About Jacaranda

Read our Reviews

Jacaranda is a series of adventures offering the cornerstones of music from centuries past next to unforgettable new and modern music. Jacaranda, a program of the First Presbyterian Church of Santa Monica, is exciting repertoire and brilliant musicians. Each concert program has a point of view and the series as a whole is rich with musical relationships that are satisfying on many levels to both new and experienced listeners.

Jacaranda’s creators, Mark Alan Hilt and Patrick Scott, have an insightful way of programming music that lifts the concert experience to an exciting level. Jacaranda provides music that is mostly missing from the cultural life of Los Angeles in compelling performances that make you wonder why.

Jacaranda is designed for those who are looking for a way into classical music, for those who want an intimate venue presenting the music that they have learned to love through recordings, or for the connoisseur wanting an alternative to the usual concert fare – with the all the social benefits and adventure that only live concerts can provide.

The warmly resonant sound of Jacaranda’s newly renovated home, the First Presbyterian Church of Santa Monica, brings the music alive with an unforgettable physical presence – “…an invitingly clean-lined architectural space with fine acoustics,” said Los Angeles CITY BEAT; “…airy and comfortable,” added the Los Angeles Times.

  • 450 upholstered bench seating intimately arranged around the performing area;
  • an excellent Steinway piano;
  • a Schantz organ well-suited for repertoire ranging from Bach to Messiaen;
  • across from Houston’s Restaurant & Bar; near to the ocean and the Santa Monica Bay Club, next to the Third Street Promenade, and close to the Fairmont Miramar Hotel.
  • easy access to Second Street from Wilshire Boulevard or Arizona Avenue; and
  • nine levels of low cost City parking across the street, as well as private parking behind the bank next door, enter off of Wilshire.

The team of Patrick Scott and Mark Hilt bring to Jacaranda a broad and unexpected background of accomplishments. Their approach has proven fresh and effective in re-imagining the concert going experience with a mostly youthful mix of players, dynamic repertoire, and unusually informative program notes.

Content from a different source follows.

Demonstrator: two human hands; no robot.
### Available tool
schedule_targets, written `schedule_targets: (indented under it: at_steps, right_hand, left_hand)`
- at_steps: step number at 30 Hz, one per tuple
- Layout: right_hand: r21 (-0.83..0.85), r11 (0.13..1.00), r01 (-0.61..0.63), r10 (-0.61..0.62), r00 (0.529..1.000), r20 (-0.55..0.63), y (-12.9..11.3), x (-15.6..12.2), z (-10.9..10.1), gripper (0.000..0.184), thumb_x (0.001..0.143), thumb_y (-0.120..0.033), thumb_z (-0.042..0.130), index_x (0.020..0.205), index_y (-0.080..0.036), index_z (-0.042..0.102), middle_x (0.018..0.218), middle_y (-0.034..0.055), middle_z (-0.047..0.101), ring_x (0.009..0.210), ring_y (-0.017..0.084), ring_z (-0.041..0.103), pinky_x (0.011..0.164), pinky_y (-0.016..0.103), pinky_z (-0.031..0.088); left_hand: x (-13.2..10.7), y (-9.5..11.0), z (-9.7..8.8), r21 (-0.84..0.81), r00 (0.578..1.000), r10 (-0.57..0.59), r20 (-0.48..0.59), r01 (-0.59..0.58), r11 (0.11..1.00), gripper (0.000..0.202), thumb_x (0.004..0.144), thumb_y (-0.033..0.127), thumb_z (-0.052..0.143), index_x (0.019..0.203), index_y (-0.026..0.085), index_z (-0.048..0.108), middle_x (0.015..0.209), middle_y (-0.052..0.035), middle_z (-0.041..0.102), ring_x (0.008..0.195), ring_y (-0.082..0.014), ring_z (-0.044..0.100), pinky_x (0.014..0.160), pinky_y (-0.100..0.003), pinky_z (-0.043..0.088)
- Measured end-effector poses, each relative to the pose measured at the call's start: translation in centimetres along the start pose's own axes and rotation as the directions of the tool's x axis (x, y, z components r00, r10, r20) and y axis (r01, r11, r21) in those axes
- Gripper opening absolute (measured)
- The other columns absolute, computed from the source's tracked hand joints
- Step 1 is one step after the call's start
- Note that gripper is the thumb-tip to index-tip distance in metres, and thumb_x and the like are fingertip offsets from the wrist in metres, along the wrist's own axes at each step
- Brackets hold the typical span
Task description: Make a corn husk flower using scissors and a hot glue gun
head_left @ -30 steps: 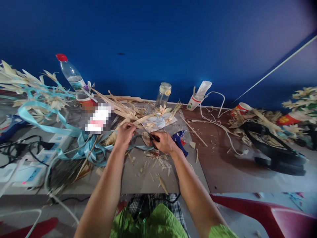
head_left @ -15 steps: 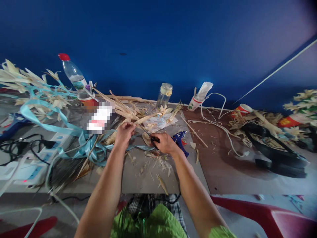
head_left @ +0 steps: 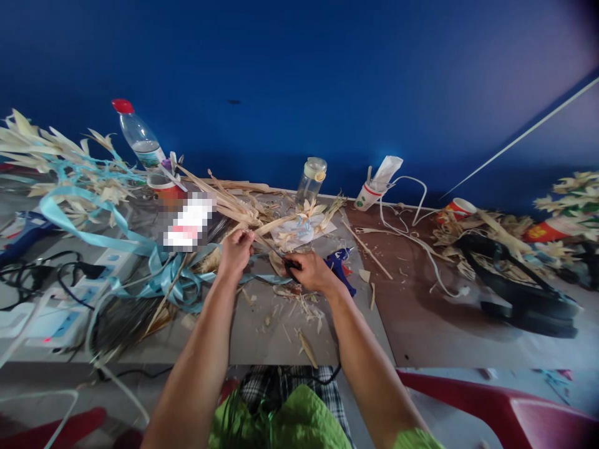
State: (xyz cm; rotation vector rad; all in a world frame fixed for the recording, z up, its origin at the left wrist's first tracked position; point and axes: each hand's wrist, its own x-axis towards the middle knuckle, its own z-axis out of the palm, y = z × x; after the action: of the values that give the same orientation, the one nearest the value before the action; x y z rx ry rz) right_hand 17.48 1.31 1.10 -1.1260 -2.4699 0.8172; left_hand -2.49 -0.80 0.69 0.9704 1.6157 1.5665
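My right hand (head_left: 311, 270) is closed around the black handles of a pair of scissors (head_left: 291, 266). Their blades point up and left towards my left hand (head_left: 236, 251). That hand is closed in a pinch at the blade tips; whatever sits between its fingertips is too small to make out. Beyond the hands lie a bundle of dry corn husks (head_left: 238, 213) and a pale husk flower (head_left: 306, 215) on a round white piece. Light blue ribbon (head_left: 182, 284) coils left of my left hand. Husk scraps (head_left: 299, 305) litter the board under my wrists.
A blue glue gun (head_left: 341, 265) lies just right of my right hand. Behind stand a clear jar (head_left: 312, 178), a paper cup (head_left: 367, 196) and a red-capped bottle (head_left: 143, 140). A power strip (head_left: 70, 318) is at left, a black strapped device (head_left: 524, 299) at right.
Both hands stay nearly in place over the board. The scissors' blades show a little more clearly beside my left fingertips; the rest of the table looks the same.
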Motion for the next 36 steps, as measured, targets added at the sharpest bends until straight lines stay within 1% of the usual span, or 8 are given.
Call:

Patrick Scott, Artistic Director, studied with visual artists Robert Irwin, Vija Celmins, Ed Moses, Tony Delap, and Kenneth Price at the University of California at Irvine, where he received the Chancellor’s Award and a President’s Fellowship for painting. He graduated cum laude. In addition to directing Jacaranda, he currently promotes education programs for Invent Now Kids, Inc. a division of the National Inventors Hall of Fame Foundation. Previously, he was the chief development officer for LA’s BEST After School Enrichment in the Mayor’s Office, and has held key positions with Pacific Oaks College and Children’s School, Film Independent, and Humanitas, a project of Urban Education Partnership. He worked with Peter Sellars to design the Los Angeles Festival education program. As a consultant, his clients have included the Academy of Motion Picture Arts and Sciences, AT&T, Inner-City Arts, People for the American Way, Mediascope and Warner Bros.

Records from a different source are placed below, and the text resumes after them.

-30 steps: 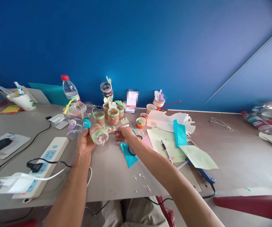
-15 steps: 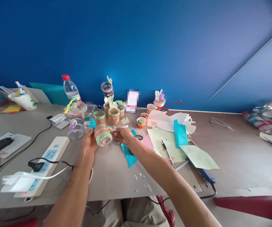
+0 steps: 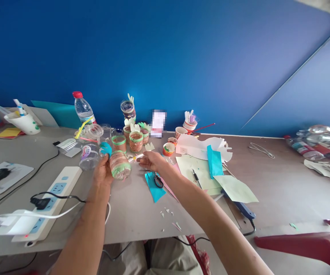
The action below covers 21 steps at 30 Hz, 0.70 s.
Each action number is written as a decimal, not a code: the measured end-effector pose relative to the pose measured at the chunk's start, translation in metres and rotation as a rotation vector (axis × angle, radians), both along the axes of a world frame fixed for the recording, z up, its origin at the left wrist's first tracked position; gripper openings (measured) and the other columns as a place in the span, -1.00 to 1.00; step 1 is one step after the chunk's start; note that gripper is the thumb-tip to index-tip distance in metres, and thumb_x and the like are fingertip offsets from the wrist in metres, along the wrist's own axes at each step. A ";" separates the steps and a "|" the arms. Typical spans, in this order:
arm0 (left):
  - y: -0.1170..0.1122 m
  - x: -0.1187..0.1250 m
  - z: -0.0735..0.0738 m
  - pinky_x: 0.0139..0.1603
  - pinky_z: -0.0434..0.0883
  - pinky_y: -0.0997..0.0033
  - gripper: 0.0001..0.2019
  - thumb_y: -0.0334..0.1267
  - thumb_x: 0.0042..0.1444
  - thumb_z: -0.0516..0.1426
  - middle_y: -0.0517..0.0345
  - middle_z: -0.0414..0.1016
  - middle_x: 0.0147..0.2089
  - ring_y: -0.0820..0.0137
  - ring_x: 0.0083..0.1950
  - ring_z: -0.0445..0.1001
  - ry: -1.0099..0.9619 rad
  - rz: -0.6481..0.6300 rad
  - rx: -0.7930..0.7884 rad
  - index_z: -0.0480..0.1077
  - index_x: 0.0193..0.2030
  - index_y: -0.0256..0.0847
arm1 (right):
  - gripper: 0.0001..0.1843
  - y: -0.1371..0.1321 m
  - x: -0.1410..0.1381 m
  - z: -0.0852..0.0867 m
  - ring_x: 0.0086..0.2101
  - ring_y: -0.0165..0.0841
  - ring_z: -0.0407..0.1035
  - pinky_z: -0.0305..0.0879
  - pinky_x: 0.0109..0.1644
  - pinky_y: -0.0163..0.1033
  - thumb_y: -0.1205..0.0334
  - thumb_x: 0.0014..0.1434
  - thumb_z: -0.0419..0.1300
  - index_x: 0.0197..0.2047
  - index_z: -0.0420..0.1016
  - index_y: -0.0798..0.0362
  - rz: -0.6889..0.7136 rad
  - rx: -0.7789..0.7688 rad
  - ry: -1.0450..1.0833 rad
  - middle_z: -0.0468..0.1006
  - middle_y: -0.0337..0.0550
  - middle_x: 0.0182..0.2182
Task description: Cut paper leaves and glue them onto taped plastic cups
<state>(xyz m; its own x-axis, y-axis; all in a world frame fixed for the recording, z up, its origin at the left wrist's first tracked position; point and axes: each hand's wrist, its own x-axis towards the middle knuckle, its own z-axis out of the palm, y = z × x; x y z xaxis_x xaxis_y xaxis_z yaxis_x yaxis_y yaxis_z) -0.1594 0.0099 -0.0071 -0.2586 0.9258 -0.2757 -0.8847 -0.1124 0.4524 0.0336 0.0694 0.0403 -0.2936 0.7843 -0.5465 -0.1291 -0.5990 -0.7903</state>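
Observation:
My left hand [image 3: 103, 170] is closed around a clear plastic cup [image 3: 120, 165] wrapped in brown and green bands, tilted with its base toward me. A blue cut-paper piece [image 3: 105, 148] stands at its far side, above my fingers. My right hand [image 3: 150, 161] pinches a slim white piece with a yellow patch [image 3: 136, 157], its left end close to the cup's right side. I cannot make out exactly what it is. Just behind stand similar wrapped cups, one green-rimmed cup [image 3: 119, 143] and one with a pale paper cutout [image 3: 136, 141].
Scissors [image 3: 158, 181] lie on blue paper [image 3: 155, 191] below my right wrist. A power strip [image 3: 48, 202] with cables is at left, near a clear plastic container [image 3: 89, 157] and a water bottle [image 3: 83, 109]. Paper sheets [image 3: 196, 172] and a pen [image 3: 196, 175] lie at right.
The view has shifted a little. The cup and my left hand have moved slightly left, and the blue piece shows more fully. The scissors by my right wrist are more exposed.

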 end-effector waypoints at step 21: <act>-0.021 0.066 0.031 -0.26 0.40 0.43 -0.75 -0.25 -0.16 0.37 0.19 0.56 -0.38 0.40 -0.36 0.48 0.549 -0.279 0.098 0.52 -0.30 -0.24 | -0.67 -0.103 0.245 -0.007 -0.30 -0.23 0.45 0.24 -0.26 -0.22 0.06 0.18 0.06 -0.09 0.47 0.05 0.257 0.566 -1.363 0.58 -0.08 -0.35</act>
<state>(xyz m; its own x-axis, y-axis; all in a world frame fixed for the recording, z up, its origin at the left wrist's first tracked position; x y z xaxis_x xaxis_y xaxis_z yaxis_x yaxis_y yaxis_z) -0.0938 -0.0107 0.0244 -0.0831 0.9932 -0.0817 -0.5278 0.0257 0.8490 0.2784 -0.0340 0.0333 0.0186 0.9874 -0.1573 0.9365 -0.0723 -0.3432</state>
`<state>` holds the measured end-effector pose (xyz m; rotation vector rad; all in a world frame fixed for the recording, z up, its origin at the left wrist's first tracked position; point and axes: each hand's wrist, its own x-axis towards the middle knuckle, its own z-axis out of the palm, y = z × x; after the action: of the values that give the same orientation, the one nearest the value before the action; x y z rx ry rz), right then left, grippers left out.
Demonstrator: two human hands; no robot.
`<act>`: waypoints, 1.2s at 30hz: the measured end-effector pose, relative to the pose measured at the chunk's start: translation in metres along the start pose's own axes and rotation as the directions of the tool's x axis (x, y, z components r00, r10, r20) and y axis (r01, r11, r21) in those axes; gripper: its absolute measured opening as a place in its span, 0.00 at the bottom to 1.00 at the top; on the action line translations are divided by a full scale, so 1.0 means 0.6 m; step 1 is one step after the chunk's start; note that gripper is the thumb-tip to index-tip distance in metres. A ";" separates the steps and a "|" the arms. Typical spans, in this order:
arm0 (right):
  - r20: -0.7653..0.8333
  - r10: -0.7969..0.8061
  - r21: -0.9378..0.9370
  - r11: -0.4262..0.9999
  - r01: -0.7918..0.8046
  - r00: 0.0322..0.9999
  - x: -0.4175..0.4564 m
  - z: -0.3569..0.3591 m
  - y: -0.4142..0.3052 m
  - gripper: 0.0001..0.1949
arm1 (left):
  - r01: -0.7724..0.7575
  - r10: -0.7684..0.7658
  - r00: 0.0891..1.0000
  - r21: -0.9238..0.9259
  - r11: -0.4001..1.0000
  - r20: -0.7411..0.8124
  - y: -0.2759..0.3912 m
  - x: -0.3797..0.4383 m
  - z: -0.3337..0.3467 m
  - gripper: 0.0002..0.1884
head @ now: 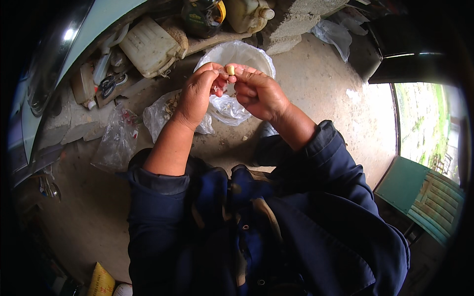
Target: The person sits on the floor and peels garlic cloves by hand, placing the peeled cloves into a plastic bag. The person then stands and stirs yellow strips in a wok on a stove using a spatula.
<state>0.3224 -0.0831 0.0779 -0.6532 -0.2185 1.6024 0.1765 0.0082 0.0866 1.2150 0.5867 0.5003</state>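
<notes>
A pale yellow peeled garlic clove (230,70) sits between the thumb and fingertips of my right hand (261,90). My left hand (200,90) meets it from the other side and pinches a thin, translucent strip of skin (222,71) at the clove's edge. Bits of papery skin cling to the left fingers. Beneath both hands stands a round container lined with a clear plastic bag (237,49); the hands hide much of its inside. Left of it, partly behind my left forearm, lies a clear plastic bag (157,113) with pale brown, dry pieces in it.
A crumpled clear bag (117,138) lies on the concrete floor at left. Dirty plastic jugs (150,46), a dark bottle with a yellow handle (203,18) and black-handled scissors (108,86) crowd the ledge beyond. A green wooden door panel (403,181) stands at right beside a bright opening.
</notes>
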 end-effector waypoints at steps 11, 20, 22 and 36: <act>-0.125 -0.148 -0.347 0.933 0.097 0.981 -0.003 0.014 0.002 0.09 | -0.074 0.079 0.996 0.163 0.984 -0.027 -0.013 0.005 -0.004 0.05; -0.147 -0.142 -0.304 0.948 0.092 0.979 -0.001 0.016 0.004 0.13 | -0.124 0.143 0.981 0.145 0.982 -0.132 -0.008 0.001 0.007 0.05; -0.158 -0.091 -0.227 0.972 0.054 0.983 -0.003 0.021 -0.001 0.15 | -0.123 0.150 0.973 0.156 0.980 -0.174 -0.007 0.006 0.000 0.08; -0.093 0.037 0.024 0.999 -0.035 0.995 -0.002 0.010 -0.009 0.13 | -0.141 0.187 0.977 0.347 0.927 -0.101 -0.005 0.005 -0.004 0.07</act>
<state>0.3239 -0.0823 0.0856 -0.7168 -0.1208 1.6020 0.1770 0.0111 0.0828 1.5767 0.7072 0.6436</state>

Mark Alan Hilt is Music Director of Jacaranda and Director of Music of the First Presbyterian Church of Santa Monica, where he organized the Bach 2000 festival and Festival Messiaen in 2002. Those two composers figure prominently in his organ repertoire. As a member of the Harvard-Westlake School faculty, he teaches sight singing, accompanies four choral ensembles, coaches singers, and serves as music director for the annual musical theatre production. Starting at age eighteen, he has gained over 25 years experience as a church musician, recitalist and vocal coach. With five operas and more than ten musicals under his baton, Mr. Hilt’s repertoire as a conductor, accompanist, and organist is very broad. For Jacaranda he has conducted works by Bach, Mozart, Schubert, Ives, Stravinsky, Barber, Gruber, Maxwell Davies, Reich, and Glass.